La Palma, Canary Islands
Although the smallest of the Canaries, carnival on La Palma is nothing short of extravagant. The carnival, which begins on February 12, showcases the influence Latin America has had on the island, starting with the Fiesta de Los Indianos. It is tradition to wear white clothing and parade through the cobbled streets whilst throwing talcum powder, before congregating in the Plaza de La Alameda, which is renamed Plaza Cubana throughout the celebrations, and is the centre of the party. The carnival has its history deep-rooted in the Latin America and Cuba, and is said to represent the riches the local men returned to the island with.
The home of the oldest carnival celebrations on mainland Spain, which date back to the 16th century, the coastal town of Cádiz spends nearly two weeks celebrating carnival between February 8 and 18. Influenced by Venice, an ancient trading partner, those partying in Cádiz paint their faces rather than wearing masks, and dressing up is mandatory. The emphasis is placed on wit and satire, and the many different musical groups, or Chirigotas perform and compete throughout the two weeks. Saturday 17 February is the biggest street party, followed by the main parade on Sunday where the floats are showcased and fireworks go all night to mark the end of the affair.

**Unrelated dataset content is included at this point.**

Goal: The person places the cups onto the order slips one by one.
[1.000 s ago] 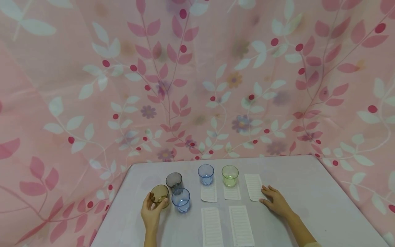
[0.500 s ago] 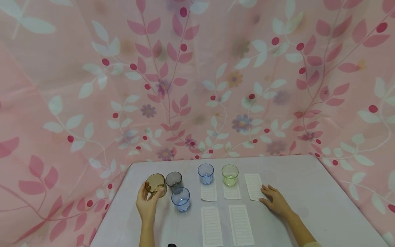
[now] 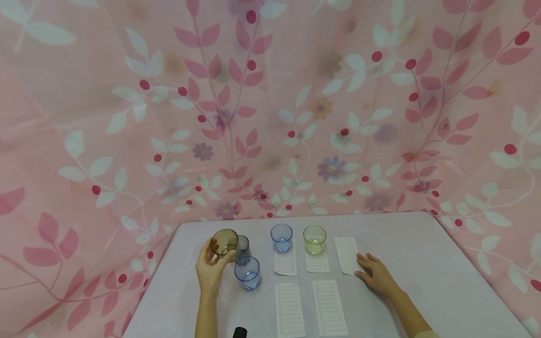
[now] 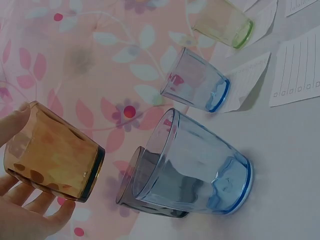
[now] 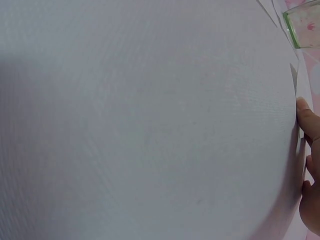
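My left hand [image 3: 209, 276] holds an amber glass tumbler [image 3: 225, 240] by its sides, thumb on one side and fingers on the other. In the left wrist view the amber tumbler [image 4: 60, 155] hangs above the table, apart from the others. Behind it, partly hidden in the head view, stands a grey tumbler [image 3: 243, 249]. A blue tumbler [image 3: 247, 272] is just to the right and nearer. My right hand [image 3: 377, 276] rests on the table with relaxed fingers, its fingertips at the right edge of a printed paper slip [image 3: 346, 256].
A second blue tumbler [image 3: 282, 238] and a green tumbler [image 3: 314, 240] stand at the far ends of two paper slips. Two more slips, a left one [image 3: 289, 310] and a right one [image 3: 330, 307], lie nearer. A small black object [image 3: 239, 333] shows at the bottom edge.
My left hand has raised the amber tumbler and moved it away from me, first leftward, then right, in front of the grey one. My right hand has stayed in place.
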Demonstrator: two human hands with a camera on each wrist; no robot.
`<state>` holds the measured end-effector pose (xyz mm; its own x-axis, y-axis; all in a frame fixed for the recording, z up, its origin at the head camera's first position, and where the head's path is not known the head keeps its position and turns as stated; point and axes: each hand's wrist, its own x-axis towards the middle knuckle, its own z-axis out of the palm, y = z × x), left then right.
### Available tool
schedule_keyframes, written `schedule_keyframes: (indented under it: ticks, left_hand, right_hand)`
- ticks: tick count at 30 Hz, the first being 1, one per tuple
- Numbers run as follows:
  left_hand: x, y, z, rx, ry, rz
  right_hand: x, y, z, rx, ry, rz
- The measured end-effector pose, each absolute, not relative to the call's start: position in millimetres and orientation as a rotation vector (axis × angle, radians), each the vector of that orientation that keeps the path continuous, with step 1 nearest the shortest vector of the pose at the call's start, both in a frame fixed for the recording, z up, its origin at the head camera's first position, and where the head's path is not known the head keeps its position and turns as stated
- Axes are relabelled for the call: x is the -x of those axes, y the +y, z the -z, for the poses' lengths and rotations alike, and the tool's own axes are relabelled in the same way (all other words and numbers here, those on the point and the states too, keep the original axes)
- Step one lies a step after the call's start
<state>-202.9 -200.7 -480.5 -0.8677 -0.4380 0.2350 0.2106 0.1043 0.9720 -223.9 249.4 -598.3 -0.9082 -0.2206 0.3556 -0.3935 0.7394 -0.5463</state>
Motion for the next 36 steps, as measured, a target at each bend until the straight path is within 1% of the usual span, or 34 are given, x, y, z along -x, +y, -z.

One of the largest carnival celebrations takes place over a week from February 8 in Sitges. Over the week there are many processions to celebrate the run up to Lent, starting with one of the largest parades on Shrove Tuesday – The Rua de la Dixbauxa, or Debauchery Parade. It boasts 40 floats and up to 2,000 people taking part, filling the streets with colour and music. The Rua de l’Extermini, or Extermination Parade, marks the end of the celebrations on February 14, followed by the ‘Burial of the Sardine’ where partygoers mourn the idea of not consuming sardines during Lent, with a barbecue on the beach.